Exercise details:
Write out the data that follows. Keep every character unchanged.

### Supplied data

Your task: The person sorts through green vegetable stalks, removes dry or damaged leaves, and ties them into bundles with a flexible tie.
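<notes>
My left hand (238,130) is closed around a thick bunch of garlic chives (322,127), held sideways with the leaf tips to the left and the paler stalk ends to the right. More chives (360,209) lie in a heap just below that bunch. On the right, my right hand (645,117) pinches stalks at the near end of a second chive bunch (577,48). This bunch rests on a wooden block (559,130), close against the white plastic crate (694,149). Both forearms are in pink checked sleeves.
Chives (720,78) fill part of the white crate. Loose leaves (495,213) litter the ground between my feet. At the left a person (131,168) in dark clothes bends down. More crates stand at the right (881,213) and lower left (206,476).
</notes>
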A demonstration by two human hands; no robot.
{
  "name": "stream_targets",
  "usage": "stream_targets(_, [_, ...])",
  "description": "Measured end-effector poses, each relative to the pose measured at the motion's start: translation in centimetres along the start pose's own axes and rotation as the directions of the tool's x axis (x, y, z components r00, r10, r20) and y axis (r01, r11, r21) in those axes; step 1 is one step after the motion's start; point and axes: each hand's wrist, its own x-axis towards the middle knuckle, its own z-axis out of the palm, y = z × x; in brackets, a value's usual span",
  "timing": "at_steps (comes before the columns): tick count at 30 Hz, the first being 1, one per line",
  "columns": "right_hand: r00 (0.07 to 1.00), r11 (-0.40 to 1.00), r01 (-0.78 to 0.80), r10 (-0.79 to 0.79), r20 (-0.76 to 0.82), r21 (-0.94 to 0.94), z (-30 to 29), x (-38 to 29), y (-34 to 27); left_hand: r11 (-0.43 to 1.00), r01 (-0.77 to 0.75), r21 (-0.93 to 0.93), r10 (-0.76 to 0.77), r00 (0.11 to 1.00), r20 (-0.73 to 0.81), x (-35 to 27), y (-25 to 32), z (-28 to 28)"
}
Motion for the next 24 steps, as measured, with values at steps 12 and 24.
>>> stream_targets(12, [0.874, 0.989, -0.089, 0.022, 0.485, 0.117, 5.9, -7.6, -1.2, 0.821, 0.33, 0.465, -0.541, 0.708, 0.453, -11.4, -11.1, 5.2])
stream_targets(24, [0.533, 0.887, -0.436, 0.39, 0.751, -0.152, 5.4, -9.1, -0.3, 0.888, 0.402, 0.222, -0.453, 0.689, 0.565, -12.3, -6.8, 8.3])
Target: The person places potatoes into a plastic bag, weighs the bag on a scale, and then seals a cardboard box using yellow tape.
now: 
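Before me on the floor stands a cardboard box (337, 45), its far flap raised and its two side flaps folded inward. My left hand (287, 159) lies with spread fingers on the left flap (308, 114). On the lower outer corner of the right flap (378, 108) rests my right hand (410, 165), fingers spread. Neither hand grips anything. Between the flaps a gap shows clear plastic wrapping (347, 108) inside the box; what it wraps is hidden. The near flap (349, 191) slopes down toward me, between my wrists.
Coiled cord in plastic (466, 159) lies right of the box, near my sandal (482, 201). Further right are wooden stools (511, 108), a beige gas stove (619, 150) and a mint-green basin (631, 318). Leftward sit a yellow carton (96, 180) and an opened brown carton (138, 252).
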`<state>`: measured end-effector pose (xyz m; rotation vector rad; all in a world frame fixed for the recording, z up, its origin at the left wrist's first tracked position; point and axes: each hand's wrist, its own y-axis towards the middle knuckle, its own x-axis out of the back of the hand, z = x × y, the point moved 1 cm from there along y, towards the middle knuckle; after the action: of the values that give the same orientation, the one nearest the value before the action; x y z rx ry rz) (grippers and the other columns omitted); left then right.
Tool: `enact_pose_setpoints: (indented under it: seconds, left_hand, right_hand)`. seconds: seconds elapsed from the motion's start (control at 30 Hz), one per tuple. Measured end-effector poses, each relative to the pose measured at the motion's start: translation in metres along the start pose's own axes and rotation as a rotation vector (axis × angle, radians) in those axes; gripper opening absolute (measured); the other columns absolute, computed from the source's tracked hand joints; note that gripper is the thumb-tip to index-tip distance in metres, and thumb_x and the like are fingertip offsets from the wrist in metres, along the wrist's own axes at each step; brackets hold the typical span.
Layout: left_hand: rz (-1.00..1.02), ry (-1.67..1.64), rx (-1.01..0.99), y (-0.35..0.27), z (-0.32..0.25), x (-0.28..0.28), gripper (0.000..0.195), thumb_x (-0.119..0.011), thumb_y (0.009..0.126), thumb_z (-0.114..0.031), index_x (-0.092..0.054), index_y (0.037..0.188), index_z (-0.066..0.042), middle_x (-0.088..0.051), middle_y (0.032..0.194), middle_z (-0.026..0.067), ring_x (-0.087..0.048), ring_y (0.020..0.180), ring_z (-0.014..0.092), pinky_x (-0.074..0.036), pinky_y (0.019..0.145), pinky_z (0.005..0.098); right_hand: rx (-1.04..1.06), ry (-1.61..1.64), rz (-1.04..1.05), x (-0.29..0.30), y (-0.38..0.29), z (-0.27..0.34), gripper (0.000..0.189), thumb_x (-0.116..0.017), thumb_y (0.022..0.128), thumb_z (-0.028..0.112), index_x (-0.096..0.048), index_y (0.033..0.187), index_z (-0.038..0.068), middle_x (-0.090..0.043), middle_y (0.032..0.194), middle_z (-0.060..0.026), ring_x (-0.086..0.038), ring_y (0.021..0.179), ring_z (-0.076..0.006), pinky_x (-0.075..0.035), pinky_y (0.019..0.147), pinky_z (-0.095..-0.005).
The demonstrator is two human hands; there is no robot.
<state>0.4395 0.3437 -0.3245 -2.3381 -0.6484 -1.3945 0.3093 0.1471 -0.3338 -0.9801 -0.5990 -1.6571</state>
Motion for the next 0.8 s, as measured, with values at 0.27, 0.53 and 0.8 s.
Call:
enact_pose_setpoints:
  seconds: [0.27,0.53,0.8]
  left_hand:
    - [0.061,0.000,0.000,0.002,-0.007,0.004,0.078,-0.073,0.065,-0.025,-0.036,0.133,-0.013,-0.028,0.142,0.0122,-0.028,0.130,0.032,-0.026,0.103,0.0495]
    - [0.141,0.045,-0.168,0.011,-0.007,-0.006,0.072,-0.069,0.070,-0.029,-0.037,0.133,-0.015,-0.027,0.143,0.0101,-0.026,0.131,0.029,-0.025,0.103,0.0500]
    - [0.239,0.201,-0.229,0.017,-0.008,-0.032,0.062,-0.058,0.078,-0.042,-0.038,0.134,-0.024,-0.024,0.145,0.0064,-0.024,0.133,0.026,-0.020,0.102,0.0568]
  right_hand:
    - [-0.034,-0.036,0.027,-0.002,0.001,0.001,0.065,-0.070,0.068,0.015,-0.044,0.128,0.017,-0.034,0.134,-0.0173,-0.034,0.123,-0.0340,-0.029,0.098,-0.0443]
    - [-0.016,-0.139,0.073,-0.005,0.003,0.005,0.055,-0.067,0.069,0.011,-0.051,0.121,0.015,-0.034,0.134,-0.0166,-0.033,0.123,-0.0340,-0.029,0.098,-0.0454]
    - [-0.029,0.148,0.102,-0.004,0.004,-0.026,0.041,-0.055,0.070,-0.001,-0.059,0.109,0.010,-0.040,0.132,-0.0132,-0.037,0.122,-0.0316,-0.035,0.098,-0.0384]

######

Expected answer:
Your task: The person sorts through green vegetable stalks, removes dry or damaged leaves, and ties them into bundles with a flexible tie.
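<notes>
My left hand (238,130) is closed around a thick bunch of garlic chives (322,127), held sideways with the leaf tips to the left and the paler stalk ends to the right. More chives (360,209) lie in a heap just below that bunch. On the right, my right hand (645,117) pinches stalks at the near end of a second chive bunch (577,48). This bunch rests on a wooden block (559,130), close against the white plastic crate (694,149). Both forearms are in pink checked sleeves.
Chives (720,78) fill part of the white crate. Loose leaves (495,213) litter the ground between my feet. At the left a person (131,168) in dark clothes bends down. More crates stand at the right (881,213) and lower left (206,476).
</notes>
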A demonstration by two human hands; no robot.
{
  "name": "stream_targets",
  "usage": "stream_targets(_, [_, ...])",
  "description": "Measured end-effector poses, each relative to the pose measured at the motion's start: translation in centimetres along the start pose's own axes and rotation as the directions of the tool's x axis (x, y, z components r00, r10, r20) and y axis (r01, r11, r21) in those axes; step 1 is one step after the motion's start; point and axes: each hand's wrist, its own x-axis towards the middle knuckle, its own z-axis out of the palm, y = z × x; in brackets, a value's usual span",
  "timing": "at_steps (comes before the columns): tick count at 30 Hz, the first being 1, one per line",
  "columns": "right_hand: r00 (0.07 to 1.00), r11 (-0.40 to 1.00), r01 (-0.78 to 0.80), r10 (-0.79 to 0.79), r20 (-0.76 to 0.82), r21 (-0.94 to 0.94), z (-30 to 29), x (-38 to 29), y (-34 to 27); left_hand: r11 (-0.43 to 1.00), r01 (-0.77 to 0.75), r21 (-0.93 to 0.93), r10 (-0.76 to 0.77), r00 (0.11 to 1.00), r20 (-0.73 to 0.81), x (-35 to 27), y (-25 to 32), z (-28 to 28)"
}
Motion for the next 24 steps, as measured, with values at steps 12 and 24.
>>> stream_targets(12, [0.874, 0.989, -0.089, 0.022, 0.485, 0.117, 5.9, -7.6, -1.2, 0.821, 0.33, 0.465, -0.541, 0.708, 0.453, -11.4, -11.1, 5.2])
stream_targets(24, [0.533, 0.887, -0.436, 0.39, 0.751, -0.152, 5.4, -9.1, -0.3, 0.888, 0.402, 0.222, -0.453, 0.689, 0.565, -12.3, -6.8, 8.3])
Target: The person places potatoes into a plastic bag, weighs the bag on a scale, and then seals a cardboard box using yellow tape.
now: 
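Before me on the floor stands a cardboard box (337, 45), its far flap raised and its two side flaps folded inward. My left hand (287, 159) lies with spread fingers on the left flap (308, 114). On the lower outer corner of the right flap (378, 108) rests my right hand (410, 165), fingers spread. Neither hand grips anything. Between the flaps a gap shows clear plastic wrapping (347, 108) inside the box; what it wraps is hidden. The near flap (349, 191) slopes down toward me, between my wrists.
Coiled cord in plastic (466, 159) lies right of the box, near my sandal (482, 201). Further right are wooden stools (511, 108), a beige gas stove (619, 150) and a mint-green basin (631, 318). Leftward sit a yellow carton (96, 180) and an opened brown carton (138, 252).
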`<state>`: measured end-effector pose (xyz m; rotation vector rad; all in a world frame fixed for the recording, z up, its origin at the left wrist's first tracked position; point and axes: each hand's wrist, its own y-axis towards the middle knuckle, its own x-axis out of the back of the hand, z = x × y, the point moved 1 cm from there along y, towards the middle knuckle; after the action: of the values that give the same orientation, the one nearest the value before the action; x y z rx ry rz) (grippers and the other columns omitted); left then right.
Tool: `enact_pose_setpoints: (indented under it: seconds, left_hand, right_hand)`. seconds: seconds elapsed from the motion's start (control at 30 Hz), one per tuple. Measured end-effector poses, each relative to the pose measured at the motion's start: translation in metres along the start pose's own axes and rotation as a rotation vector (axis × angle, radians) in those axes; gripper opening absolute (measured); the other columns absolute, computed from the source's tracked hand joints; note that gripper is the thumb-tip to index-tip distance in metres, and thumb_x and the like are fingertip offsets from the wrist in metres, along the wrist's own axes at each step; brackets hold the typical span.
Layout: left_hand: rz (-1.00..1.02), ry (-1.67..1.64), rx (-1.01..0.99), y (-0.35..0.27), z (-0.32..0.25), x (-0.28..0.28), gripper (0.000..0.195), thumb_x (-0.119..0.011), thumb_y (0.009..0.126), thumb_z (-0.114..0.031), index_x (-0.092..0.054), index_y (0.037..0.188), index_z (-0.066..0.042), middle_x (-0.088..0.051), middle_y (0.032..0.194), middle_z (-0.026..0.067), ring_x (-0.087..0.048), ring_y (0.020..0.180), ring_z (-0.014..0.092), pinky_x (-0.074..0.036), pinky_y (0.019..0.145), pinky_z (0.005..0.098); right_hand: rx (-1.04..1.06), ry (-1.61..1.64), rz (-1.04..1.05), x (-0.29..0.30), y (-0.38..0.29), z (-0.27..0.34), gripper (0.000..0.189), thumb_x (-0.116..0.017), thumb_y (0.022..0.128), thumb_z (-0.028..0.112), index_x (-0.096..0.048), index_y (0.033..0.187), index_z (-0.038..0.068), middle_x (-0.090..0.043), middle_y (0.032..0.194), middle_z (-0.060..0.026), ring_x (-0.086..0.038), ring_y (0.021..0.179), ring_z (-0.076..0.006), pinky_x (-0.075..0.035), pinky_y (0.019..0.147), pinky_z (-0.095..-0.005).
The demonstrator is two human hands; there is no robot.
<state>0.4395 0.3437 -0.3245 -2.3381 -0.6484 -1.3945 0.3093 0.1471 -0.3338 -0.9801 -0.5990 -1.6571</state>
Motion for the next 0.8 s, as measured, with values at 0.27, 0.53 and 0.8 s.
Call:
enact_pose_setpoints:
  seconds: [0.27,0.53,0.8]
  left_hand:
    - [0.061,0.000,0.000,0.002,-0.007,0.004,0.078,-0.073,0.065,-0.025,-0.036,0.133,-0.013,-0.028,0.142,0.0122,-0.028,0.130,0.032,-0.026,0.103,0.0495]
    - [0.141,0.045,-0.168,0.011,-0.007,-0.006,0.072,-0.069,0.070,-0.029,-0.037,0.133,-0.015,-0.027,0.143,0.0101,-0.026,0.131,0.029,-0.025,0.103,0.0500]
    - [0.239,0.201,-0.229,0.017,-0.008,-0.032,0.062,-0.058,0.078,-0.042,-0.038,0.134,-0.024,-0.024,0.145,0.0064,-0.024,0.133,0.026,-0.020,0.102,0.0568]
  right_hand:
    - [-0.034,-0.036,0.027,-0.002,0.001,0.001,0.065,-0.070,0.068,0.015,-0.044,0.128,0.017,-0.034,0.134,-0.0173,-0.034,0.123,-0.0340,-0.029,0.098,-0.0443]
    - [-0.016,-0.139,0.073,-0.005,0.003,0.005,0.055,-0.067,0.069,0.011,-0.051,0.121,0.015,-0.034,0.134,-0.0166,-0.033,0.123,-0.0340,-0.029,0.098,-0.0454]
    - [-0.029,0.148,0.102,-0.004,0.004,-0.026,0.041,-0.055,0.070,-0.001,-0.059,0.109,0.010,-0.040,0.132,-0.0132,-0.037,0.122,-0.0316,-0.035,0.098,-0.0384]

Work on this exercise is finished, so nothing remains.